▶ _Dataset extract_:

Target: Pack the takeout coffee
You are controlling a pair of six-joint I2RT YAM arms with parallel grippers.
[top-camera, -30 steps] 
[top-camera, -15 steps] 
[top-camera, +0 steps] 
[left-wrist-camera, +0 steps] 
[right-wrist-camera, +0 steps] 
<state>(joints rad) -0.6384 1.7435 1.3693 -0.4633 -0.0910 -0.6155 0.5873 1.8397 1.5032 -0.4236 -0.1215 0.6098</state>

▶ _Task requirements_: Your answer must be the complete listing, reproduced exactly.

▶ _Solution for this task_:
Target: Pack the takeout coffee
You are controlling a pair of six-joint I2RT YAM arms with parallel grippers.
[top-camera, -30 steps] 
[top-camera, -15 steps] 
[top-camera, +0 steps] 
[left-wrist-camera, +0 steps] 
[right-wrist-camera, +0 steps] 
<state>(joints rad) -0.6384 1.7435 1.3693 -0.4633 -0.0910 -0.6155 0.5873 1.8397 1.5032 -0.4236 -0.1215 0.6098</state>

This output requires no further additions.